Francois Henry Willem Mohede (born 6 February 1976), known as Frans Mohede, is an Indonesian singer, actor and Muay-thai instructor. He is the husband of the Indonesian artist Amara and He was a member of Lingua.

Life and career
Mohede was born on 6 February 1976 in Jakarta, His family is a combination of Dutch Moluccan and Sangirese descent. He is the cousin of the indonesian R&B artist Mike Mohede.

He founded in 1996 with his friends musicians, Amara and Arie Widiawan, the trio of country pop, Lingua.
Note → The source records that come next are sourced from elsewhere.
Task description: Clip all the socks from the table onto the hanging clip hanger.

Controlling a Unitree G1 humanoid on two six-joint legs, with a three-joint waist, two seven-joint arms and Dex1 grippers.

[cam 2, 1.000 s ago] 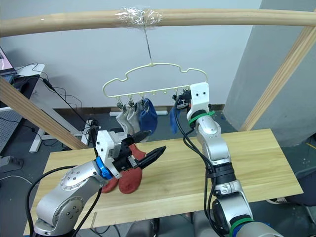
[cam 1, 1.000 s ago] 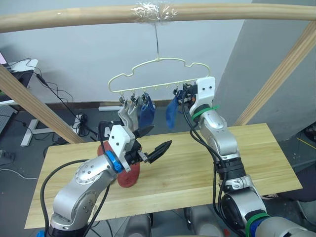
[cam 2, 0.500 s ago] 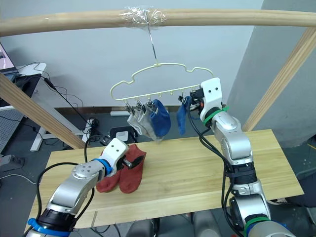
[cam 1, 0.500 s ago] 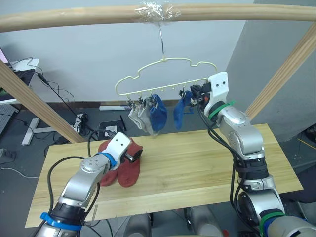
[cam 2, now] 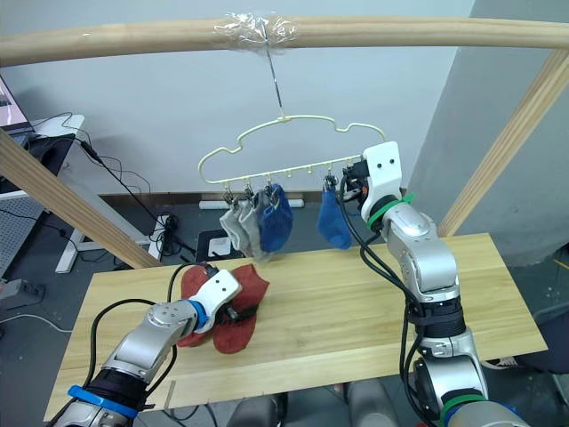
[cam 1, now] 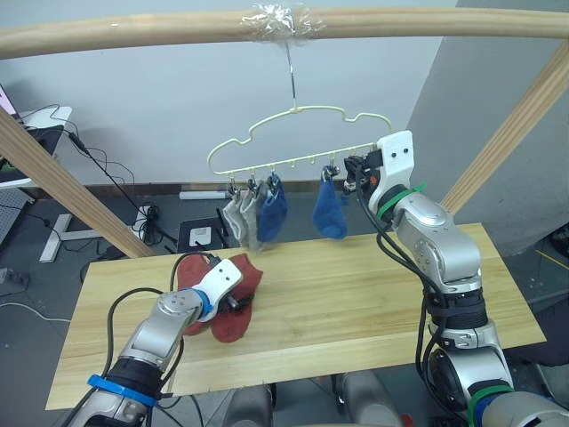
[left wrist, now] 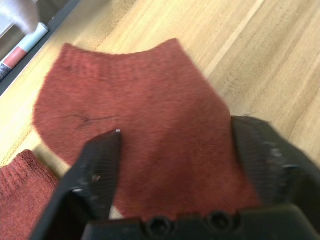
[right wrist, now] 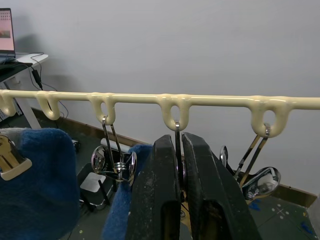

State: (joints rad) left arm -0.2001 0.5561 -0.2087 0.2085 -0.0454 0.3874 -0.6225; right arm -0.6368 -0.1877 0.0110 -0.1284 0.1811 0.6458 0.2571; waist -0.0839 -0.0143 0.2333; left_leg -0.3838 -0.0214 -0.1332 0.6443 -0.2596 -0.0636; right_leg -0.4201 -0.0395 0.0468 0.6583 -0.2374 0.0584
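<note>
Hanging four socks on hanger; leaving two red socks on bench. Straddling one with wide left gripper; pinching a clip with right gripper.

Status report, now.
Left gripper open over a red sock on the table. Right gripper shut on a hanger clip. Nothing obstructing.

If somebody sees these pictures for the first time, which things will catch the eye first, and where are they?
The clip hanger hangs from a taped wooden beam above the table, with two grey and two blue socks clipped under it. The right hand is raised to it, shut on a clip. Two rust-red socks lie on the table's left part, where the left hand is open around one.
</note>
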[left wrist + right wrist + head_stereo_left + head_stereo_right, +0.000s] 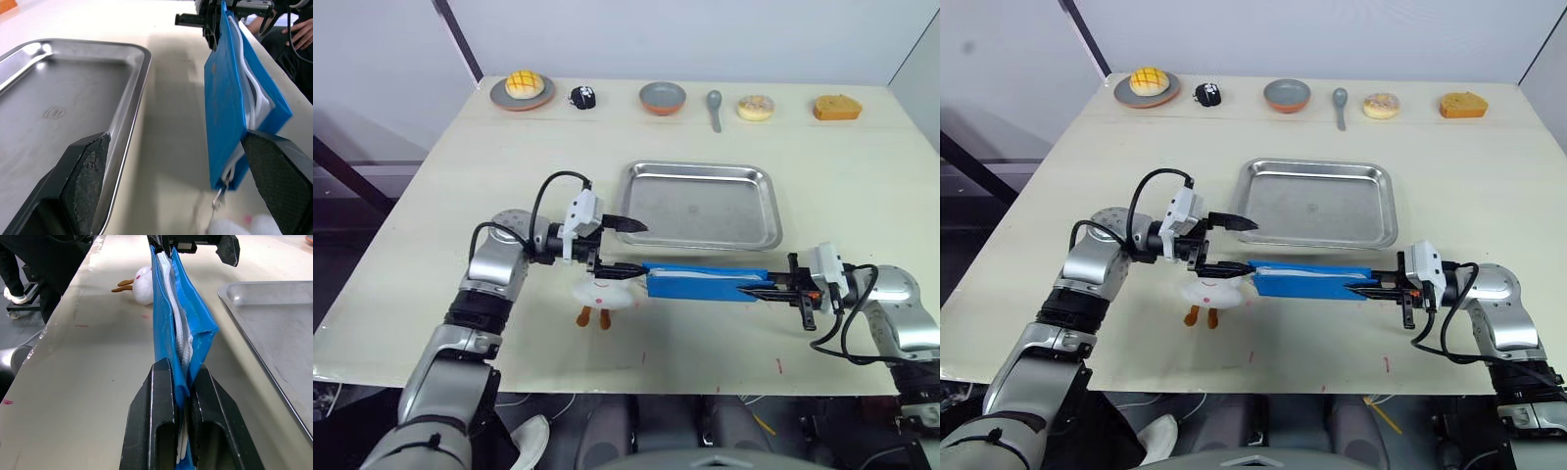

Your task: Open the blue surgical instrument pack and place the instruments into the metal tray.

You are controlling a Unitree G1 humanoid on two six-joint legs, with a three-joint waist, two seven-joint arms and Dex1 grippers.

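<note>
In the left eye view, the pack (705, 285) is held edge-up just above the desk (460, 196), between the two hands and just at 6 o'clock of the tray (700, 204). Its far-right end is pinched by the right hand (766, 288), whose fingers are pressed together on it. The left hand (628, 247) is spread, one finger over the tray's near-left corner and the other at the pack's left end. A white plush toy (599, 294) lies just below the left hand, at 7 o'clock of the pack.

In the left wrist view, the tray (63, 107) is seen beside one spread finger (88, 181), and the pack (230, 122) stands on edge against the other finger, its white lining and a zipper pull showing.

In the right wrist view, the pack (176, 323) is clamped between the closed fingers (159, 416), with white lining visible along its top edge; the tray's rim (254, 352) lies alongside. No instruments can be seen.
</note>
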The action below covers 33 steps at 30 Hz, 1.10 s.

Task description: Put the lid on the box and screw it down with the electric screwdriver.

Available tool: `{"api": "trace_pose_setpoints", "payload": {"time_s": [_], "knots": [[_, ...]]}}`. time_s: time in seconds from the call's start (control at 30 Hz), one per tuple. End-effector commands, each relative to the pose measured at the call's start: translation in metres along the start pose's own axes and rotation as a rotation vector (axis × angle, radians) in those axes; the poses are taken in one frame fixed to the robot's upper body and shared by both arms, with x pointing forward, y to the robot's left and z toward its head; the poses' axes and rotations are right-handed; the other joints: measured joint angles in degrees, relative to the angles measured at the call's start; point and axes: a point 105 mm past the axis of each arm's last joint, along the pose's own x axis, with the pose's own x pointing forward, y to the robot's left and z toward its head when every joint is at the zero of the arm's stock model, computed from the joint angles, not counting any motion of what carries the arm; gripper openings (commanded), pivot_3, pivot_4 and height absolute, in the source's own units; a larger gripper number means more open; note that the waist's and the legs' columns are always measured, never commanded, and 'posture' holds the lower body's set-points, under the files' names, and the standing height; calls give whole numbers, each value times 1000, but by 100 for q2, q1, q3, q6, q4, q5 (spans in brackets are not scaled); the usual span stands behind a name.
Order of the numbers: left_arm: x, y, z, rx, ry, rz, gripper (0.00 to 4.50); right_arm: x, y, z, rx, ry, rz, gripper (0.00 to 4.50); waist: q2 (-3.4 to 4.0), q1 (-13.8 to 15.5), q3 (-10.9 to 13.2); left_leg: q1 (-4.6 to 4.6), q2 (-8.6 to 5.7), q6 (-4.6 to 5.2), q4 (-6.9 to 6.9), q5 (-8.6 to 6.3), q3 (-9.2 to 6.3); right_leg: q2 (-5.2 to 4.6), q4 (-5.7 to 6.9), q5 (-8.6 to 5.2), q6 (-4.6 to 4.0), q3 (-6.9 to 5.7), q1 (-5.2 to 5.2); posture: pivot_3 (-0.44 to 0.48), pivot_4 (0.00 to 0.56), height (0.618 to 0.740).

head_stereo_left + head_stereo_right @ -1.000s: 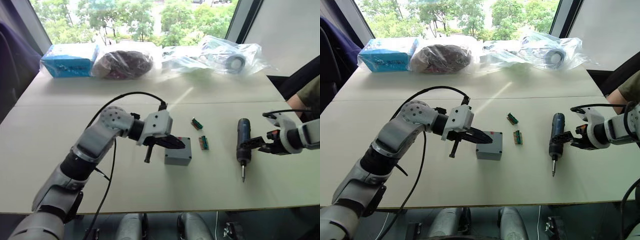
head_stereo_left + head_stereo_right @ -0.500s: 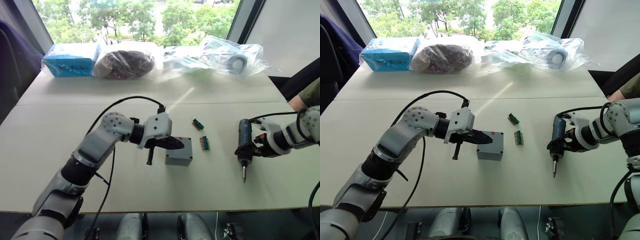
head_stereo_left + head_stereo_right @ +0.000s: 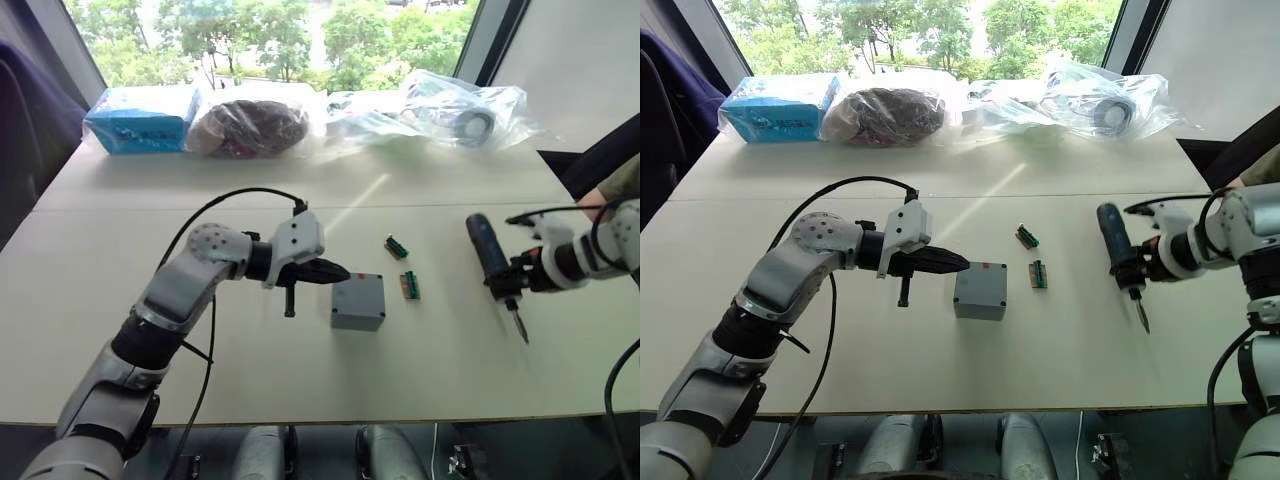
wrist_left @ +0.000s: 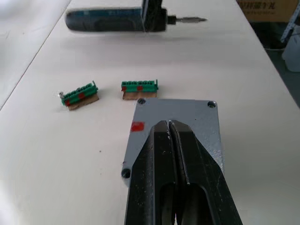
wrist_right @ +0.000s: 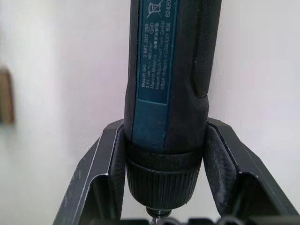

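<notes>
Right end effector is clamped on the electric screwdriver near its chuck, holding it clear of the surface with the bit slanting down toward the robot. Left end effector has its fingers pressed together with nothing between them, and sits just beside the box's left side.

The box stands near the middle of the surface, well apart from the screwdriver. The lid appears to be seated on it already: the left wrist view shows a flat grey top with corner screws and a red mark at one edge. Two green terminal blocks lie between box and tool.

Judgement: the step in hand is carrying the driver to the first corner screw. To do it well, bring the tool nearer upright before descent, pass above the terminal blocks, centre the bit on the screw head before pressing, and brace the box with the left end effector so it cannot slide or twist under torque.
</notes>
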Motion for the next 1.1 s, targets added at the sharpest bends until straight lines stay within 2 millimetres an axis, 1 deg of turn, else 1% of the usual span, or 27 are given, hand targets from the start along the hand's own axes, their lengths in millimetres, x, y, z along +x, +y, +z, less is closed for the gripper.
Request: {"api": "trace_pose_setpoints", "payload": {"time_s": [0.03, 0.1, 0.13, 0.17, 0.2, 0.23, 0.27, 0.3, 0.33, 0.37, 0.4, 0.53, 0.67, 0.73, 0.87, 1.1], "knots": [[-5, 8, 13, 29, -36, -7, 0, -52, 41, 76, -195, -587, 151, 1793, -1, 1, 0, -4, 2, -1, -4, 1, -2, 6, -3, 0, 0, -2, -4, 0, 150, 740], [-4, 9, 12, 26, -31, -18, 0, -64, 57, 82, -226, -750, 222, 1793, -1, -9, 0, -7, 3, -9, -8, 5, -1, 12, -3, -1, 2, -3, -7, 0, 150, 740], [-3, 9, 11, 25, -27, -27, 0, -70, 75, 79, -241, -829, 309, 1793, -1, 2, 0, -7, 4, -21, -10, 13, -2, 13, -1, -2, 3, -3, -9, 0, 150, 740], [-2, 9, 10, 24, -23, -33, 0, -74, 86, 76, -247, -883, 365, 1793, -2, 8, 0, -7, 6, -37, -12, 22, -8, 13, -2, -2, 3, -9, -6, 0, 150, 740], [-2, 9, 10, 23, -22, -41, 0, -78, 100, 70, -245, -921, 447, 1793, -1, 17, 0, -7, 8, -39, -8, 23, -11, 15, -2, -3, 4, -13, -2, 0, 150, 740], [0, 11, 9, 13, -24, -42, 0, -82, 120, 63, -230, -961, 563, 1793, -2, 21, 0, -7, 7, -42, -8, 24, -11, 10, 1, -3, 4, -13, -2, 0, 150, 740], [4, 10, 4, -2, -13, -56, 0, -83, 144, 52, -241, -994, 666, 1793, -2, 20, 0, -8, 7, -42, -5, 25, -14, 8, 1, -2, 4, -15, 1, 0, 150, 740], [8, 8, 1, -12, -4, -71, 0, -83, 161, 41, -252, -1017, 730, 1793, -2, 17, 0, -8, 6, -42, 1, 24, -14, 6, 4, -2, 4, -16, 4, 0, 150, 740], [10, 7, -2, -19, 3, -82, 0, -81, 171, 33, -263, -1035, 746, 1793, -2, 16, 0, -8, 4, -41, 2, 24, -15, 3, 4, -2, 4, -16, 8, 0, 150, 740], [11, 6, -3, -22, 6, -88, 0, -80, 176, 29, -269, -1044, 743, 1793, -1, 16, 1, -7, 4, -35, 3, 20, -14, 3, 5, -2, 5, -15, 7, 0, 150, 740], [11, 6, -4, -22, 7, -90, 0, -79, 178, 27, -269, -1049, 734, 1793, -1, 19, 1, -8, 0, -13, 4, 7, -14, 0, 6, -2, 5, -14, 7, 0, 150, 740], [20, 0, -2, -30, 3, -127, 0, -60, 191, 7, -305, -1027, 724, 1793, -8, 24, -2, -8, -7, -8, 9, 5, -21, -6, 1, -1, 5, -19, 16, 0, 150, 740], [25, -2, -14, -25, 45, -138, 0, -48, 195, 2, -328, -1025, 694, 1793, -7, -13, -1, -7, -6, -8, 9, 5, -21, 1, 4, -1, 4, -17, 11, 0, 150, 740], [28, -3, -16, -24, 52, -139, 0, -43, 194, 0, -335, -1024, 680, 1793, -7, -23, -1, -7, -5, -9, 8, 5, -20, 6, 9, -2, 4, -15, 5, 0, 150, 740], [33, -4, -28, 20, 118, -142, 0, -28, 186, -5, -365, -1010, 618, 1793, -7, 6, -2, -7, -3, -10, 5, 6, -24, 12, 8, -2, 3, -17, 5, 0, 150, 740], [33, -4, -26, 15, 110, -141, 0, -20, 182, -8, -377, -1007, 598, 1793, -7, 9, -1, -3, -3, -9, 8, 6, -24, 4, 9, -2, 4, -17, 12, 0, 150, 740]]}}
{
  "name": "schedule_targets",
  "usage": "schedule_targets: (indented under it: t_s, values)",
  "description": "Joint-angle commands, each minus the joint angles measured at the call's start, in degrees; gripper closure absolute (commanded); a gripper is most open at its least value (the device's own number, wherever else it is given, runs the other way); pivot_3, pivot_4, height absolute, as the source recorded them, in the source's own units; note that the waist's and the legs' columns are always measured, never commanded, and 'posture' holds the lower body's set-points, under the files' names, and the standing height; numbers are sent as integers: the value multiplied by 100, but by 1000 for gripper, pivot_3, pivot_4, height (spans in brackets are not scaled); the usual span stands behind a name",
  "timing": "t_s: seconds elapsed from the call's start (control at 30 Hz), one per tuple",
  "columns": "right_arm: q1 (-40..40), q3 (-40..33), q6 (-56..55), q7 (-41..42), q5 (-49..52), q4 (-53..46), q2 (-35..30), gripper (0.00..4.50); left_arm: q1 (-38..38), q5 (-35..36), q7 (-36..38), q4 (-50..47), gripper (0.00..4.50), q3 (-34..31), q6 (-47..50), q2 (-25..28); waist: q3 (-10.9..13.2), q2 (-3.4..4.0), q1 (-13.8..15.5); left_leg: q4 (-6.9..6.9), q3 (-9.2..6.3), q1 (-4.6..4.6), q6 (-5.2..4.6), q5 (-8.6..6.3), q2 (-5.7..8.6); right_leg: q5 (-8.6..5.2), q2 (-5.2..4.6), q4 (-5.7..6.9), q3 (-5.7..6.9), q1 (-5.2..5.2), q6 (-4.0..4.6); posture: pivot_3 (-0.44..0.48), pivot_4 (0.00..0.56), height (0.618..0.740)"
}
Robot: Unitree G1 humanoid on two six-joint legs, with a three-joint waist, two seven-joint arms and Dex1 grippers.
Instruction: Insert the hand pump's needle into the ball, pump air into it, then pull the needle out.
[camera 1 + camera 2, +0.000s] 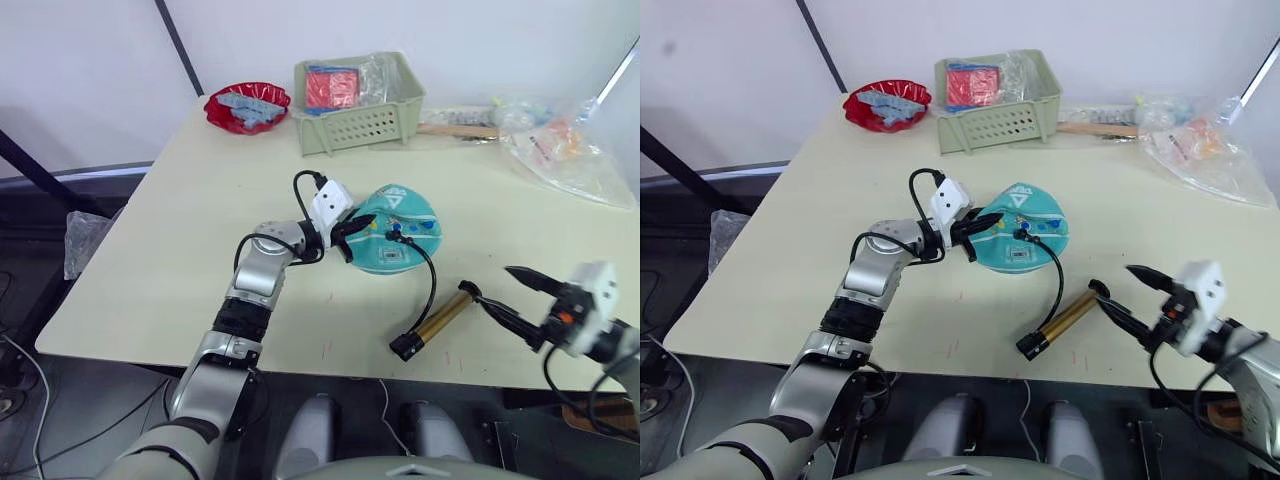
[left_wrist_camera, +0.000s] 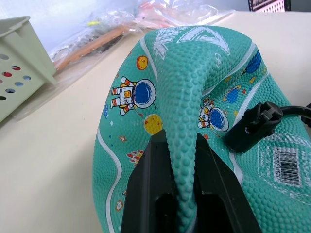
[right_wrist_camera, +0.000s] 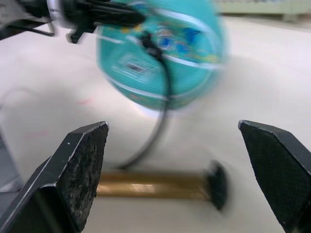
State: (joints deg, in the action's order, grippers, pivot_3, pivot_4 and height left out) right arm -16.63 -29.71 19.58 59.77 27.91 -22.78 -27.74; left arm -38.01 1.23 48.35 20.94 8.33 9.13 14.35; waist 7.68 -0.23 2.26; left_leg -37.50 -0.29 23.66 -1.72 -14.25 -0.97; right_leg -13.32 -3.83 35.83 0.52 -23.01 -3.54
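The teal ball [image 1: 405, 222] lies mid-table, partly deflated, with cartoon prints and a white label patch. My left gripper [image 1: 350, 236] is shut on a raised fold of its skin [image 2: 182, 111], one black finger [image 2: 153, 189] on each side. A black fitting [image 2: 252, 126] sits against the ball's surface; the needle itself is hidden. From it a thin black hose [image 1: 431, 278] curves to the gold hand pump [image 1: 436, 321], which lies flat on the table. My right gripper [image 1: 513, 296] hovers just right of the pump's T-handle [image 1: 468, 291], open and holding nothing.
A green basket [image 1: 358, 105] and a red bowl [image 1: 247, 107] stand at the table's far edge. Clear plastic bags [image 1: 560, 145] and a wooden stick [image 1: 460, 130] lie at the back right. The near table edge [image 1: 330, 372] runs just in front of the pump.
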Motion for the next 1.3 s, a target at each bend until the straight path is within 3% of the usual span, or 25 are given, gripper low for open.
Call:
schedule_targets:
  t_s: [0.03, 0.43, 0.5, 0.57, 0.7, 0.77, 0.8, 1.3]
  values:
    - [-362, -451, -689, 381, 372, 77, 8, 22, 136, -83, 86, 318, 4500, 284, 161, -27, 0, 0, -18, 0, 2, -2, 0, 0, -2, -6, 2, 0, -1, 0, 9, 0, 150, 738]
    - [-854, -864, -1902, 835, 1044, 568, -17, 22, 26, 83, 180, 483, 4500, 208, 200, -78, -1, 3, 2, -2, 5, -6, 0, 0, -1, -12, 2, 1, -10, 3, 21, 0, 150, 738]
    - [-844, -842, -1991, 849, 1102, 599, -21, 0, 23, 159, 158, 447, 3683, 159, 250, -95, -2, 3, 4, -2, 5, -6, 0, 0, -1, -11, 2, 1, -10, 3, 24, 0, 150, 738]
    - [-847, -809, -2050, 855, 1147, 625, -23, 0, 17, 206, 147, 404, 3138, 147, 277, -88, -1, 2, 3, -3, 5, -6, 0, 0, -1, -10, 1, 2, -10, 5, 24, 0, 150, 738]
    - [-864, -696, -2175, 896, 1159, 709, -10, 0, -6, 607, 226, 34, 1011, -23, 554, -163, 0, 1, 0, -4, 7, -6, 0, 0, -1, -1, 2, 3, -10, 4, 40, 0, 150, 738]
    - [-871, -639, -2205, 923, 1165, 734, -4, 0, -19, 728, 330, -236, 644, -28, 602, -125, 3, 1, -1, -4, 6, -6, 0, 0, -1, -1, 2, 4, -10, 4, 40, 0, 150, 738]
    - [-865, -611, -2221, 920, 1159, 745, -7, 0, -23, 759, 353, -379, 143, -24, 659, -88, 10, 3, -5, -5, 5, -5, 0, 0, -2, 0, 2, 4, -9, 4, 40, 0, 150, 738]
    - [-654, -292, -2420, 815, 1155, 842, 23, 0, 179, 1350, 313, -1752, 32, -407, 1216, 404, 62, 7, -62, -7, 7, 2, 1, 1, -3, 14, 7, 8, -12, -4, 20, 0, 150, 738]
He followed a career in acting in TV series, as his wife after 1999, their proximity is such that they are apparuts together more than a dozen times on the screen.

Being an expert in martial arts, he opened in 2007 in Jakarta, the first training center Muay-thai of Indonesia. Since 2013, he was appointed president of the MPI (Muay-Thai Professional Indonesia). In December 2014, Mohede with his wife opened a second training center in Bali, in order to continue promoting the sport across the country.

Personal life
On 1 December 1999, Mohede married his childhood friend, the singer Amara who he was dating since 1991. The couple are not in the same religious denomination, so since Indonesian law makes it difficult to do interfaith marriage since 1974, the couple had a civil marriage to Hong Kong.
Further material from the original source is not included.